Stoke City
- Chairman: Albert Henshall
- Manager: Tony Waddington
- Stadium: Victoria Ground
- Football League First Division: 5th (46 Points)
- FA Cup: Third Round
- League Cup: Fourth Round
- Texaco Cup: First Round
- Watney Cup: Winners
- Top goalscorer: League: John Ritchie (14) All: Geoff Hurst & John Ritchie (15)
- Highest home attendance: 39,598 vs Leeds United (23 February 1974)
- Lowest home attendance: 13,843 vs Wolverhampton Wanderers (15 December 1973)
- Average home league attendance: 21,587
| Home colours |
- ← 1972–731974–75 →

= 1973–74 Stoke City F.C. season =

The 1973–74 season was Stoke City's 67th season in the Football League and the 43rd in the First Division.
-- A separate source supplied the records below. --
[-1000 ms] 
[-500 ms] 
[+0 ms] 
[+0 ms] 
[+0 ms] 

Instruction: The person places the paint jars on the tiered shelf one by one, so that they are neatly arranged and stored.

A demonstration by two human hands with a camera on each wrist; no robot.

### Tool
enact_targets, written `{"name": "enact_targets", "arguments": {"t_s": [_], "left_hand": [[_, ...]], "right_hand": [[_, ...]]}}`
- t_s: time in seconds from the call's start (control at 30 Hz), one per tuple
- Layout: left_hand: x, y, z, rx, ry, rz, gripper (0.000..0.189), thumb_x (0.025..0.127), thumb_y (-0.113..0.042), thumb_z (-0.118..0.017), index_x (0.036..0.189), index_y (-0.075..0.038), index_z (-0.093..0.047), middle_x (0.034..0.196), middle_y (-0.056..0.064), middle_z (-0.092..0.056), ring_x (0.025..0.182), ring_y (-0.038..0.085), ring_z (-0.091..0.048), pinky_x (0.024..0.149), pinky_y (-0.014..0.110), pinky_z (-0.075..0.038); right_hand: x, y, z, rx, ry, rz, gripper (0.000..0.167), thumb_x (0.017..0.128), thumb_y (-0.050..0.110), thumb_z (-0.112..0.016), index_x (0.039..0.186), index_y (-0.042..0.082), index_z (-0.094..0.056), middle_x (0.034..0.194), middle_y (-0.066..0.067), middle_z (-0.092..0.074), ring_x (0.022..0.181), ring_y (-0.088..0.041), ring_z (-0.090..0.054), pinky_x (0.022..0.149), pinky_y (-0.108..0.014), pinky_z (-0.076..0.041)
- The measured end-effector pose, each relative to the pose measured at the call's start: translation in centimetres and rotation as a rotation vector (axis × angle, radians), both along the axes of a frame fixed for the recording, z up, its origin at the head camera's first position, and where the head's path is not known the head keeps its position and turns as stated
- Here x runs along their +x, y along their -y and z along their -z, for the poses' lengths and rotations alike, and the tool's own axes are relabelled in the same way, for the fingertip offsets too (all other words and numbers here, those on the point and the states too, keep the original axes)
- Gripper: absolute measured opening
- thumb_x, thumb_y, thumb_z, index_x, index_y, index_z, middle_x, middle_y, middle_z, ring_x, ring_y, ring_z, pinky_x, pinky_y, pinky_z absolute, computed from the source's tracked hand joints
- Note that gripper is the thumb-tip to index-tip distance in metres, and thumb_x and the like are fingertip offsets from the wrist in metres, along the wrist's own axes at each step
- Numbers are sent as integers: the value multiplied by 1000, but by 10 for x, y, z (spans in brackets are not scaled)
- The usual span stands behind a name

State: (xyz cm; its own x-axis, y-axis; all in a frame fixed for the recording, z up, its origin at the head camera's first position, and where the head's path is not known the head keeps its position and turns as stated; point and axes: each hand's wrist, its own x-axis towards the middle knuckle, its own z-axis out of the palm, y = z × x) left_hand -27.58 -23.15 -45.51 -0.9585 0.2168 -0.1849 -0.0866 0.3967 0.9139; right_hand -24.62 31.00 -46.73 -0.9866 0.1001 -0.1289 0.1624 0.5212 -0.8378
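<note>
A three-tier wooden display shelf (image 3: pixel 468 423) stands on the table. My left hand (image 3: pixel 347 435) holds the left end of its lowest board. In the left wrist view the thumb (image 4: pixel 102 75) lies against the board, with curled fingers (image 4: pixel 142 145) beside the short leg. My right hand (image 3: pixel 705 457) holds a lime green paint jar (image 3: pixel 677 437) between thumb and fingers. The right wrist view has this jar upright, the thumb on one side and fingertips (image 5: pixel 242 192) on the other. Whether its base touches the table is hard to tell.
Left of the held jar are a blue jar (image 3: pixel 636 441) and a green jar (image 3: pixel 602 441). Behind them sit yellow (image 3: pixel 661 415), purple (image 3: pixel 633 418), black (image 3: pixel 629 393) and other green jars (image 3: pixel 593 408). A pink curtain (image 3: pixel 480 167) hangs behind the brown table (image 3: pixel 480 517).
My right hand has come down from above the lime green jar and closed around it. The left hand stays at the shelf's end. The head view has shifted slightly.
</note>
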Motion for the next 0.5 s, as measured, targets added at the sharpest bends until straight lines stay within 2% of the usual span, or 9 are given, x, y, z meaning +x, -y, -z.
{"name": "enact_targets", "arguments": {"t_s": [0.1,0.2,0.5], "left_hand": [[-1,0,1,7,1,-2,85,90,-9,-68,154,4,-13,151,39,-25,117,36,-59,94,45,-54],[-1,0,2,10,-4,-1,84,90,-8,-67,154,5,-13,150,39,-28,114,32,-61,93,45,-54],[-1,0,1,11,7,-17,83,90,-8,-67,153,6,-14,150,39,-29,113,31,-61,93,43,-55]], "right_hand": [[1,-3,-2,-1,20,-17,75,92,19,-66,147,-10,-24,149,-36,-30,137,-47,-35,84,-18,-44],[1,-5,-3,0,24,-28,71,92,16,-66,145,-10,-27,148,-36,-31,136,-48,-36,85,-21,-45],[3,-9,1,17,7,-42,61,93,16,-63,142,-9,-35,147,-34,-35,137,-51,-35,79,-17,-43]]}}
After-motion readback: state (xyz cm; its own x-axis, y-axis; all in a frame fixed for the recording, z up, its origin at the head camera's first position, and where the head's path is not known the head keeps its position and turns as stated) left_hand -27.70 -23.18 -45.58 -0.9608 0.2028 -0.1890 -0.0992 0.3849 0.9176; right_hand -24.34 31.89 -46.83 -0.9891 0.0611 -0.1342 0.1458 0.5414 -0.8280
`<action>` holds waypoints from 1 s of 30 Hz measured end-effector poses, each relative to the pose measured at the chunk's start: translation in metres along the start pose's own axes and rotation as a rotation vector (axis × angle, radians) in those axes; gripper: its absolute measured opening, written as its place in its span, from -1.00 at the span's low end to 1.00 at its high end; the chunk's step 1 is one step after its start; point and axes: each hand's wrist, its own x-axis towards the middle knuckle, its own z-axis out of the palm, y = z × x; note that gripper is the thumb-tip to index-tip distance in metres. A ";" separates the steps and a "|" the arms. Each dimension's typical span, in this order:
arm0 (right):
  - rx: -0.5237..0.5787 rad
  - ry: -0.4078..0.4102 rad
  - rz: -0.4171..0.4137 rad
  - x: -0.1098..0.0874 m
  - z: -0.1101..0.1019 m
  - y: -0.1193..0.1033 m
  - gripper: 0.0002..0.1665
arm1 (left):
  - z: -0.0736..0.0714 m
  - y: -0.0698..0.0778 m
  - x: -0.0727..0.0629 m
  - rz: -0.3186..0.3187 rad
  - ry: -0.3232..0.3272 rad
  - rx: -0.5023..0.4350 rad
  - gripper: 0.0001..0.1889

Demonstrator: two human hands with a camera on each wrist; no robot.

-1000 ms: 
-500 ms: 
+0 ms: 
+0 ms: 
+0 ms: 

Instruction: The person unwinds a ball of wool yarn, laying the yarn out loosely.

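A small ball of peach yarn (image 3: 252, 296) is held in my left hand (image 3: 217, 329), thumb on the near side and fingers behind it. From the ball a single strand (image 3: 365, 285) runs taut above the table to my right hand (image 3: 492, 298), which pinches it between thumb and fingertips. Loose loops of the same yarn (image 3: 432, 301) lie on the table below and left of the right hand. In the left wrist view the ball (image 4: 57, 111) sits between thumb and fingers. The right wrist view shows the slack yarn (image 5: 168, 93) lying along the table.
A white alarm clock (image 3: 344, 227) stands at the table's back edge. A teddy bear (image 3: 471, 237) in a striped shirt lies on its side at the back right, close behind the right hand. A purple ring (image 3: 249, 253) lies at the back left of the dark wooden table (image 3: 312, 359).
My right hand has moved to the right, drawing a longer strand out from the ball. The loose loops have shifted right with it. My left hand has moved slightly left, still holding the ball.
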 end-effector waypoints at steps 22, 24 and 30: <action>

The season started well for Stoke as they won the short lived Watney Cup prior to the start of the new campaign. But their league form was poor and by January they were in the bottom six. But the signing of Alan Hudson from Chelsea sparked an upturn in results which accumulated in beating Leeds United 3–2 in February ending their 29 match un-beaten run. Stoke continued to climb the table and after remaining unbeaten in their final nine fixtures they took 5th position in the table and qualified for the UEFA Cup.

==Season review==

===League===
Stoke, with no major summer signings, kicked off the 1973–74 season with George Eastham as assistant manager and the team got off to a fine start, winning the Watney Cup by beating Hull City 2–0 in the final. The opening league form though, was poor although there was a glimmer of hope as Nantwich born Dave Goodwin made a goal-scoring debut against West Ham United. By January 1974 Stoke were struggling in 17th position and the home support was slowly falling and Tony Waddington decided to sell the promising Stewart Jump to Malcolm Allison's Crystal Palace for £75,000 which raised a few questions from the supporters.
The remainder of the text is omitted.